Wednesday, December 23, 2009

Christmas in Capote

Today, Wednesday December 23rd was Christmas in Capote. Tomorrow and the next day it will be back to normal. There won’t be ‘presents under the tree’ on the 25th because people here can’t afford trees or presents. Instead they’ll make do with eating dinner at midnight on Christmas Eve, which is the custom all over Peru.

Capote is just another one of the very poor desert villages scattered across the north of Peru. It has a small medical clinic, school and modest athletic field but that’s about it. There is no asphalt in sight and if it has a main street I haven’t found it. It lacks the usual principal park. And surrounding Capote are six even poorer villages. Today 300 kids, 200 mothers and a few dads from Capote and the other 6 towns gathered at Capote’s ‘meeting place’ for Christmas.

Christmas began this morning in Chiclayo at the home of Juan and Jessica. Jessica had previously been the doctor at the medical clinic in Capote and is the driving force for the Christmas celebration. From now on to make it simple I’ll be referring to “we”, which includes Jessica and the people working with her. We contracted this custer to transport us, the gifts, and sound system to Capote.

Capote’s meeting place is an ancient adobe structure with a thatch roof. In the photo on the left are the items transported on the custer. The gifts included balls, teddy bears, dolls, toy trucks and guns and a variety of other things. Last year we ran out of balls – the most popular toy with small boys, so made sure it didn’t happen again this year. This is what the area looked like before the crowd arrived.

Jessica had hired a clown and Santa to lead the kids in games and to distribute some of the gifts as prizes. I absolutely love to hear those kids screaming and laughing. The mothers weren’t immune to getting into the spirit either.

After the prizes were awarded and the clown had finished his routine, chocolate milk and paneton were distributed to everyone. Paneton to me is a cross between cake and bread. It’s semi-sweet and depending on the brand has bits of fruit in it. It’s not possible to over emphasis the role of paneton in people’s lives – especially during Christmas. In the north it surpasses King Kong (another cake-type product) as the national snack. I noticed most of the kids drank their milk but saw many mothers saving the paneton. I’m guessing it will be part of tomorrow night’s Christmas meal.

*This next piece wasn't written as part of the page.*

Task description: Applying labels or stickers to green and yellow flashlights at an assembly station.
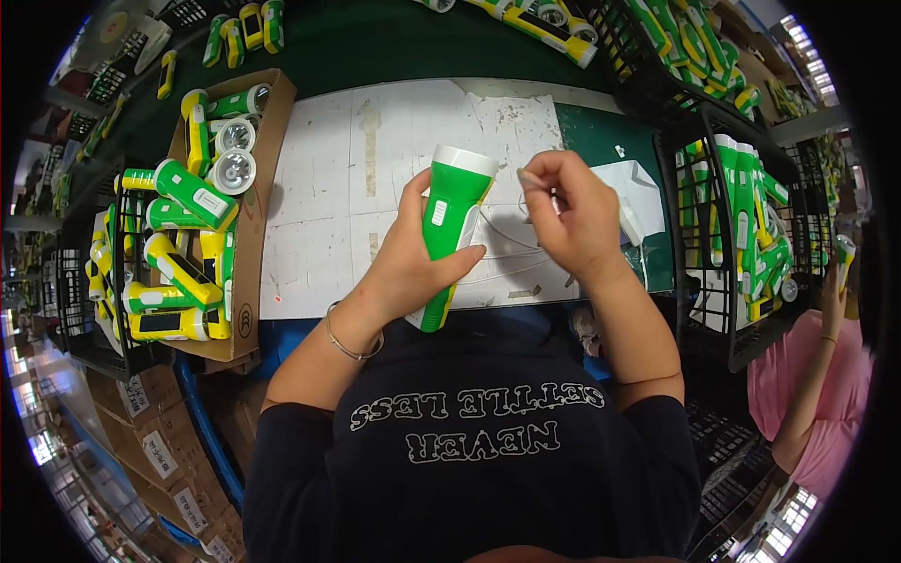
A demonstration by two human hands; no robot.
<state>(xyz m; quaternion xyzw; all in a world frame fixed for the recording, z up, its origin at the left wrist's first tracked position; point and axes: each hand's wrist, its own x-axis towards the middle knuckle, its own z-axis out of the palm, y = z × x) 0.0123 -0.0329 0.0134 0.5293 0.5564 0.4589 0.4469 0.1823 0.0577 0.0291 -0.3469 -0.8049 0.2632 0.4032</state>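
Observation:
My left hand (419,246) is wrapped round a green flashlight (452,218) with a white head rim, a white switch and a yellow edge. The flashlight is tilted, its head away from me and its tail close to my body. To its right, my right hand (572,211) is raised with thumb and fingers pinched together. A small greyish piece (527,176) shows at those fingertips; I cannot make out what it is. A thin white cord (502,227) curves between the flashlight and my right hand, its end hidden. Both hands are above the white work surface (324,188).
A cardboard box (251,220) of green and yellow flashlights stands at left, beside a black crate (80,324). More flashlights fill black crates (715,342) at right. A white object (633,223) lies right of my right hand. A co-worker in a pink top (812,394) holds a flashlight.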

Things got a little out of control briefly after the milk had been drunk and the gifts were being handed out. The crowd kept surging forward…perhaps worried there were not enough gifts. Jessica and Maribel had to get a bit forceful in asking folks to step back and wait their turn. Actually there were enough gifts so that each child received two items and a second slice of paneton. Jessica is upper left with the white blouse and sun glasses. Maribel is in the red blouse and sunglasses.

Ruth (left) and Esmeralda are Chiclayanas now living in Spain. They and their husbands were visiting Jessica for the holidays. They played a large role in this year’s celebration by donating many of the gifts, providing physical labor, and also bringing cash donations from several Peruvians living in Spain.

An example of the types of presents given to the girls. The two boys are drinking chocolate milk.

These boys seem to be enjoying their toys. I don’t want to sound maudlin, but I can’t help but contrast this scene to Christmas in the States, where the kids get so many gifts they unwrap one and rush to the next. And in many cases the value of just one of those gifts exceeds the value of all the gifts given today in Capote. Let’s look at the financial end of today’s event. We rented a vehicle and sound system. We hired a Santa and clown. We distributed 600 gifts, 200 balls, plus I don’t know how many cases of milk, paneton and other snacks. The total cost was $450 US. Divided among all the donors the money is not even noticeable, yet look at the impact it had on these people.

It’s over. The crowd is gone and already the benches and chairs have been moved to wherever they came from. The empty boxes have been stacked and the ‘crew’ takes a moment to unwind. Jessica, Maribel, Ruth and Esmeralda were moving non-stop throughout the entire morning. All I did was take photos, but I notice a slight soreness in my right index finger. Riding back to Chiclayo on the custer we talked about how we’ll do it next year.



  1. I am Chiclayo Gringo's sister in the U.S. I've been to Chiclayo and will visit in a few months. Love the people, the warmth and kindness. My beautiful sister-in-law and her family treat me as part of them. My heart is heavy every time I read Tom's blog. Love Peru!

  2. This is what Christmas is really about. It is very touching to see people working so hard to help others.

  3. What a great Christmas experience! Tom and Maribel and all of you who helped to make this a reality for so many kids in rock! Karma baby, you will get back many returns! What a good fuzzy feeling! Take care.